● Collected data:

═══

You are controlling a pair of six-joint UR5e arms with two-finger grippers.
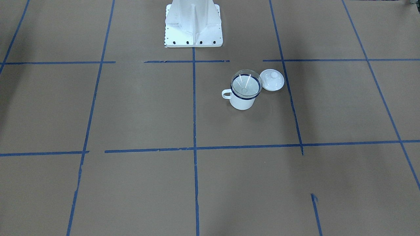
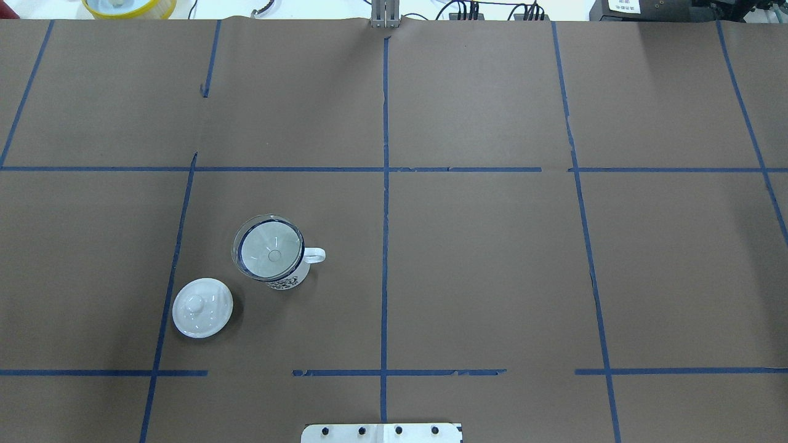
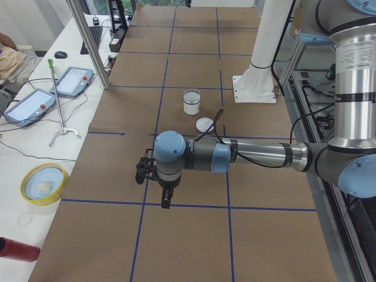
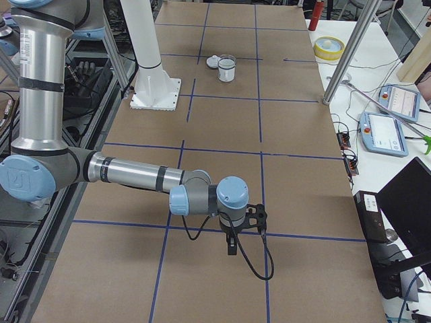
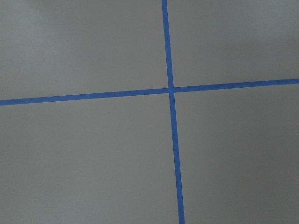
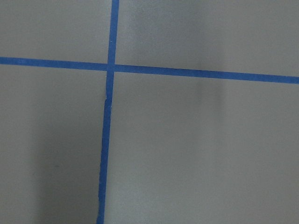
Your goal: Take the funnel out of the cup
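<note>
The clear funnel (image 1: 246,83) sits in the white cup (image 1: 242,102) with the dark blue rim; the cup's handle points toward the table's middle. Both show in the overhead view, funnel (image 2: 271,247) in cup (image 2: 289,281), on the robot's left side. Neither gripper is near them. My left gripper (image 3: 166,202) shows only in the exterior left view, hanging over the table's left end; I cannot tell if it is open. My right gripper (image 4: 232,249) shows only in the exterior right view, over the right end; I cannot tell its state. Both wrist views show only brown paper and blue tape.
A white domed lid (image 2: 202,307) with a knob lies beside the cup, toward the robot and the left. The robot's white base (image 1: 193,23) stands at the near middle edge. Blue tape lines grid the brown table cover (image 2: 492,277).
</note>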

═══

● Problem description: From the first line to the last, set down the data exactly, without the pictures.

● Solution to this task:
You are controlling a pair of six-joint UR5e arms with two-finger grippers.
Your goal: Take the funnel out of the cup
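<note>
The clear funnel (image 1: 246,83) sits in the white cup (image 1: 242,102) with the dark blue rim; the cup's handle points toward the table's middle. Both show in the overhead view, funnel (image 2: 271,247) in cup (image 2: 289,281), on the robot's left side. Neither gripper is near them. My left gripper (image 3: 166,202) shows only in the exterior left view, hanging over the table's left end; I cannot tell if it is open. My right gripper (image 4: 232,249) shows only in the exterior right view, over the right end; I cannot tell its state. Both wrist views show only brown paper and blue tape.
A white domed lid (image 2: 202,307) with a knob lies beside the cup, toward the robot and the left. The robot's white base (image 1: 193,23) stands at the near middle edge. Blue tape lines grid the brown table cover (image 2: 492,277).
</note>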

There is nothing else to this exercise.